-- Input follows --

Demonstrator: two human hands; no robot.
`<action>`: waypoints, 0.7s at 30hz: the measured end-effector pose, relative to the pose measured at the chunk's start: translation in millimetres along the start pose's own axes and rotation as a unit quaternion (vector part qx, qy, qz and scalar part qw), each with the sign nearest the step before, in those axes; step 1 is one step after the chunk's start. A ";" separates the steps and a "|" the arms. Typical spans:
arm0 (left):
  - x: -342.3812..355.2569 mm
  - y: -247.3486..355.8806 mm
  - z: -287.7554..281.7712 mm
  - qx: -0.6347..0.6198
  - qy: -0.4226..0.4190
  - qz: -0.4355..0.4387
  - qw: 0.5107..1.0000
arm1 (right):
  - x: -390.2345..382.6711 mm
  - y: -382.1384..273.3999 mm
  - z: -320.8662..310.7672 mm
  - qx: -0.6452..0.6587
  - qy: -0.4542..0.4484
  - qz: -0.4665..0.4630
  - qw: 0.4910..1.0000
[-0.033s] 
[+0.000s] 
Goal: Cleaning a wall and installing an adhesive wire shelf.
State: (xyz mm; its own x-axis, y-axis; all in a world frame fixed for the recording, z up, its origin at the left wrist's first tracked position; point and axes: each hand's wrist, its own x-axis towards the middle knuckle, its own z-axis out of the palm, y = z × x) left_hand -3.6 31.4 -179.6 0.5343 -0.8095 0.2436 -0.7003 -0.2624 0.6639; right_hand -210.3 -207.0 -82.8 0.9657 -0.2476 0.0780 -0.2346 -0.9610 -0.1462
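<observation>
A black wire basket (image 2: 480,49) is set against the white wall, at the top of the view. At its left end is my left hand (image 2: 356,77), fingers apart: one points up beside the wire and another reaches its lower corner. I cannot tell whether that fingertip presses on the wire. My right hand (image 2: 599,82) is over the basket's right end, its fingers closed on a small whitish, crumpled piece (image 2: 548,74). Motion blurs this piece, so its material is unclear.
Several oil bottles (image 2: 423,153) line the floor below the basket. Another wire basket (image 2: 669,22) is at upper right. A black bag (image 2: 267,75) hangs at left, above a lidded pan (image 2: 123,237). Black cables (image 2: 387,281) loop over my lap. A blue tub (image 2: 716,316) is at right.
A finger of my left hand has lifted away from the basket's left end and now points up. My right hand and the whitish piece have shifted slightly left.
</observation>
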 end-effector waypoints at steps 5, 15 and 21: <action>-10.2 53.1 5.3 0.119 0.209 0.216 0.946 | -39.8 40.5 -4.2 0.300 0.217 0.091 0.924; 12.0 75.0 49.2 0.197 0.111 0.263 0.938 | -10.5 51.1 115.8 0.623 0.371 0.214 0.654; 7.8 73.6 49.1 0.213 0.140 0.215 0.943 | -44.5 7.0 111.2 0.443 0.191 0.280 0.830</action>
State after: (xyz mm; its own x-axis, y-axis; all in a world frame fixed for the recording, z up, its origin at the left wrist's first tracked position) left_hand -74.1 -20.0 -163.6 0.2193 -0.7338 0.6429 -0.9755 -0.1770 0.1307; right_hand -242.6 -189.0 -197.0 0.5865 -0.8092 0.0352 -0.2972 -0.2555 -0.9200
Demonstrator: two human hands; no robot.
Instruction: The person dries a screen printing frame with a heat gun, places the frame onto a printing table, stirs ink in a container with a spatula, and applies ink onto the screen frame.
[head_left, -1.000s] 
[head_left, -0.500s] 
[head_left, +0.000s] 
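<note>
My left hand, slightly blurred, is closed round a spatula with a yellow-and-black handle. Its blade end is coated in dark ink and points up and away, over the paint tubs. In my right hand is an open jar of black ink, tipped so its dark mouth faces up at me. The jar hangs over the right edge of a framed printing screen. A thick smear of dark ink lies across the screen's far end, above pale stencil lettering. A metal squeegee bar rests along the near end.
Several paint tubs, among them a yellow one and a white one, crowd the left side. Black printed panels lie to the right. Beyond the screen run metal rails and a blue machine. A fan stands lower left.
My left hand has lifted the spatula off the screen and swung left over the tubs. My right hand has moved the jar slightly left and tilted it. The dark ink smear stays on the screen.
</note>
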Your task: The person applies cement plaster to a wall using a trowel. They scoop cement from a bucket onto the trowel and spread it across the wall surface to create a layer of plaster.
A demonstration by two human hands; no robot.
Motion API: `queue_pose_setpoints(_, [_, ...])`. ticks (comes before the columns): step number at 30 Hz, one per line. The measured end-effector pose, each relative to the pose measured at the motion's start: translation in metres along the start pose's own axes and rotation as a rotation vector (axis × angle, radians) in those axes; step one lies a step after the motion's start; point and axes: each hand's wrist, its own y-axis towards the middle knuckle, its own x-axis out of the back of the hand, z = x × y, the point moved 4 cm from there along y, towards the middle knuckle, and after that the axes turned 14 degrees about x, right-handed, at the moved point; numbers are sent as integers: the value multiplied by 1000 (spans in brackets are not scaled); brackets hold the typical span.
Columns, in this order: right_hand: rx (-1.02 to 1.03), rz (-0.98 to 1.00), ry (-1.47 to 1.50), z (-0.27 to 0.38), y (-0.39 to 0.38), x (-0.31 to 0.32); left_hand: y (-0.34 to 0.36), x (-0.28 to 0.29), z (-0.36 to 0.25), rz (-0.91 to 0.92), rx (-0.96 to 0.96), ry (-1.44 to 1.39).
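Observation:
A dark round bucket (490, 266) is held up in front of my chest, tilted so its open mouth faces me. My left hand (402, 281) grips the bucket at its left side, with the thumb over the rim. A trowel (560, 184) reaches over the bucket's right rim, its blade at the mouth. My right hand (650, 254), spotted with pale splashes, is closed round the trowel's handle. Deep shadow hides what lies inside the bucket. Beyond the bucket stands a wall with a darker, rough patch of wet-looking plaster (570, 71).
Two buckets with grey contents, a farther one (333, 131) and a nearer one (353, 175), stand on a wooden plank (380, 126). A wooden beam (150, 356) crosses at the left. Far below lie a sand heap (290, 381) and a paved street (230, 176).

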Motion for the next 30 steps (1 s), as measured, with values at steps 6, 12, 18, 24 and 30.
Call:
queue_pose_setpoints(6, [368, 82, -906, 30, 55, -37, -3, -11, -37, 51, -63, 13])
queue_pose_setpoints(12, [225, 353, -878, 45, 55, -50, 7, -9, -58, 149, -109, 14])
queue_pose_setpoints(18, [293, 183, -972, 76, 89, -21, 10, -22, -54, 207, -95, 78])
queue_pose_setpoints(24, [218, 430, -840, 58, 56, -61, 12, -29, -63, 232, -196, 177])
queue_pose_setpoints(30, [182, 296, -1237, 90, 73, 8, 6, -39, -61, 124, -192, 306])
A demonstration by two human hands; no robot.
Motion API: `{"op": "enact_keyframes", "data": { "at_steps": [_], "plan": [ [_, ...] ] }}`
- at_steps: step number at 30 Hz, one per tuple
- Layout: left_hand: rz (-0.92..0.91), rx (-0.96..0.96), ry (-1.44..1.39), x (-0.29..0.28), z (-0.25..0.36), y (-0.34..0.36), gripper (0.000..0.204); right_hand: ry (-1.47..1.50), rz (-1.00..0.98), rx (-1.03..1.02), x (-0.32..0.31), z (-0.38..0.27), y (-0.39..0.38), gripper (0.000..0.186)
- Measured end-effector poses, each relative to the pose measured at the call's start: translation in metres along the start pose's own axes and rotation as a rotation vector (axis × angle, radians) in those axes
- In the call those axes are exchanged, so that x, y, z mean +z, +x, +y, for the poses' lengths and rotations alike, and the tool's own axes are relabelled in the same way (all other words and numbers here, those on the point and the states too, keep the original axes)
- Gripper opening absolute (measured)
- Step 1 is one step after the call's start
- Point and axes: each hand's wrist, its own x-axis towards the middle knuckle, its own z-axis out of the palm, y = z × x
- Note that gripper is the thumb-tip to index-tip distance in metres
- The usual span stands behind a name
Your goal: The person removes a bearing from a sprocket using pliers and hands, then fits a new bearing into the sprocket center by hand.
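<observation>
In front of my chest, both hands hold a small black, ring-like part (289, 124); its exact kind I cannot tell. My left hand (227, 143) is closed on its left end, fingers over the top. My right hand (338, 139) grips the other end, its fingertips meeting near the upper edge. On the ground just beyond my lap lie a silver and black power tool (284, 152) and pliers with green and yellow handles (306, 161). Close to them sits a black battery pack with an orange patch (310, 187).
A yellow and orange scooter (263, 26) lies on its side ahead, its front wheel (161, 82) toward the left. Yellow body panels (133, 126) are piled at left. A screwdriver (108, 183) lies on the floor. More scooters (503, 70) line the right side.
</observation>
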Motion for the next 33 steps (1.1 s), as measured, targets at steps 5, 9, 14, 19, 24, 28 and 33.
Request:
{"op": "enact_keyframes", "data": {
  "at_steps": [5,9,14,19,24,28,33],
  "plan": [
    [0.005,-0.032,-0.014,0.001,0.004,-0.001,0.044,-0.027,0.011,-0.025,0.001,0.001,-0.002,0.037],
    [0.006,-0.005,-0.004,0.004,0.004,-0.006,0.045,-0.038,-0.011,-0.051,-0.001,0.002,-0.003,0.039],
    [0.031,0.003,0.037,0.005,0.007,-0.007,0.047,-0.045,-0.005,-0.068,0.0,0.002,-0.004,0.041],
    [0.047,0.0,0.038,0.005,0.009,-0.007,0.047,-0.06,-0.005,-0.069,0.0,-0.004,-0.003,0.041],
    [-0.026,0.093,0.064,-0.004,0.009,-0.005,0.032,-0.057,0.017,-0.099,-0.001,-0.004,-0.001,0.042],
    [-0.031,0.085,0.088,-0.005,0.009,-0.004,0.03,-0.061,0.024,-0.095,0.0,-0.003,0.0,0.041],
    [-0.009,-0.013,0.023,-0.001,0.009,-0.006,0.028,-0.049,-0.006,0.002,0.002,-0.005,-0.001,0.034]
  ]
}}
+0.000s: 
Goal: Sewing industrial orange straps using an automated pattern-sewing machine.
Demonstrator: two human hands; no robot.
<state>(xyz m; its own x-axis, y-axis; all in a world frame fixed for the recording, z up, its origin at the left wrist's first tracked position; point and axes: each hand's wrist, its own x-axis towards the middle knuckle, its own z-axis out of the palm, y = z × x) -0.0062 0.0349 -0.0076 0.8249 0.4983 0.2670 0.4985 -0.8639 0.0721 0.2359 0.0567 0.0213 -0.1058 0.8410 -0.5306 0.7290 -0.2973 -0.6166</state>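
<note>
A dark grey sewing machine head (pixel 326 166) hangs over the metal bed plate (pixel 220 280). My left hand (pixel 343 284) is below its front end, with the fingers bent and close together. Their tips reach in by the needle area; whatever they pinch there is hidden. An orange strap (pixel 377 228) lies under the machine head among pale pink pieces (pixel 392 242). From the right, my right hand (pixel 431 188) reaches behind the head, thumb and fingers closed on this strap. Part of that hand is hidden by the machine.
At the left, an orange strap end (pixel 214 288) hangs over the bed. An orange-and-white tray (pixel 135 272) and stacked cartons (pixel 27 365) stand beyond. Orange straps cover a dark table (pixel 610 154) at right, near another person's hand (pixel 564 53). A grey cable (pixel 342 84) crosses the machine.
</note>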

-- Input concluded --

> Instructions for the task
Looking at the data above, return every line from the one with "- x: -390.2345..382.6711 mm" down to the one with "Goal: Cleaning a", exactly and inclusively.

> Written reply
  - x: -390.2345..382.6711 mm
  - y: -382.1384..273.3999 mm
  - z: -320.8662..310.7672 mm
  - qx: -0.6452..0.6587
  - qy: -0.4542..0.4484
  - qz: -0.4665..0.4630
  - qw: 0.4910..1.0000
[-0.033s] 
[+0.000s] 
Goal: Cleaning a wall and installing an adhesive wire shelf.

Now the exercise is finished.